The Procedure for obtaining a License
The licensing authority issues the license under Sec.12 of the Act.
- The contractor has to make an official request to the Licensing Authority along with the application form.
- Deposit the appropriate security deposit.
- The license will include such conditions as the hours of work, fixation of wages, and other amenities due to contract labour.
- The application in the prescribed form should contain the particulars regarding the location of the establishment, the nature of the process, operation, or work for which contract labour is to be employed, and such other details.
- The license is valid for the period mentioned therein and may be renewed from time to time for such a period. The relevant fee has to be paid.
Provide the following facilities:
- A canteen to the contract labour when they employ 100 or more workers and the work is performed for 6 months or more.

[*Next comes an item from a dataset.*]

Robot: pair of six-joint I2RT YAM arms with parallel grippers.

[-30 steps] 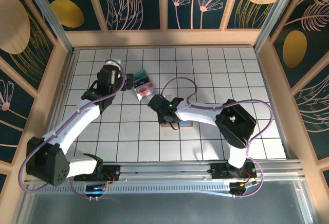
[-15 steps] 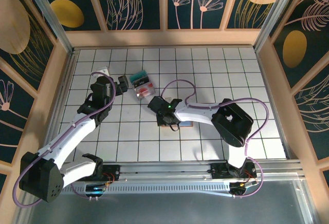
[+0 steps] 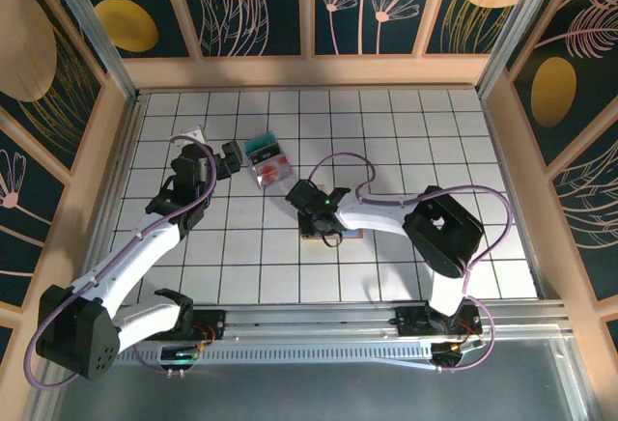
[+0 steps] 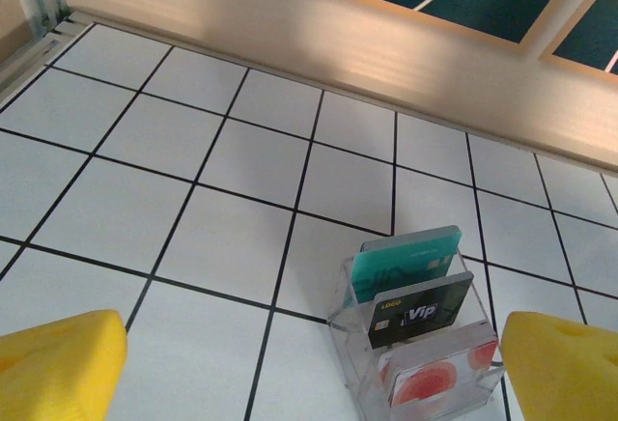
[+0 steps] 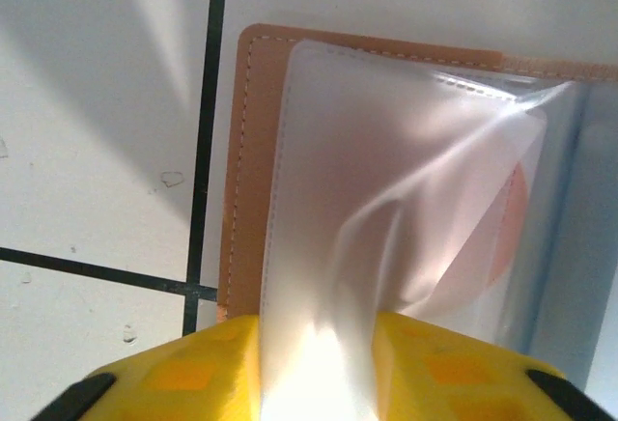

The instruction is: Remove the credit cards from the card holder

- Provide adequate urinals for men and women separately.
- Provide drinking water, washing facility, first aid, crèche, etc.
- Properly maintain the various registers and records
- Maintain a separate register of Contractors in Form XII
- File the required returns (Annual) to the licensing authority by 15th February of the year.
Responsibilities of the Contractor
The Contractor has the following responsibilities:
- Has to get approval from the Principal Employer.
- Has to obtain a license from the Licensing Authority.
- Raise monthly Bills for payment to the contract labour.
- Maintain all relevant Registers likeMuster Roll, Wage register, etc.
- Has to pay the wages on or before the 7th of each month.
- Disburse the wages in the presence of the representative of the employer.
- Have to distribute employment cards to all the workers three days before the commencement of work.
- Have to file the half-yearly return in Form XXIV after 30 days from the close of the half-year, i.e. June and December.
Anyone who violates any clause of the Act or any of the rules under the Act will be liable to imprisonment to the extent of 3 months or with a penalty of One thousand rupees or both. If the violation continues then an additional fine of one hundred rupees per day for every day of contravention will be imposed.
Shortcomings in the Act that need change
The Contract Labour (Regulation and Abolition) Act, 1970 has several drawbacks that need to be addressed by the legislature for better implementation.
- The Act does not differentiate between core and peripheral activities and this has led to non-implementation.
- The Act applies to establishments employing 20 or more contract labourers. Establishments and contractors avoid this responsibility by employing less than 20 labourers.
- Establishments misuse the provision by taking licenses under different names, a single-window system should be adopted for issuing the registration and there should be a licensing authority to handle the issue in every state.
- The penal provisions of the Act are not deterrent enough and, therefore, principal employers prefer to pay the penalty rather than follow the provisions of the Act.
- There is a need to extend the education scheme to contract labour as most of them are unskilled, illiterate, and ignorant of their rights.
- As there are no direct or independent provisions under the Act to file for claims etc., these claims are filed under the Payment of Wages Act or Minimum Wages Act. This has to be included in the Act itself.
The Central Government enacted the Contract Labour (Regulation and Abolition) Act, 1970 to prevent exploitation of the contract labour by both employers and contractors. The Act provides them with certain rights as contract labour and gives them a legal provision to demand their just dues. However, the shortcomings have to be addressed and must be legislated so that necessary changes can be made to strengthen the provisions. There is also a need to make the Act less complicated for the principal employers and contractors and with provisions for better safeguards and amenities to contract labourers.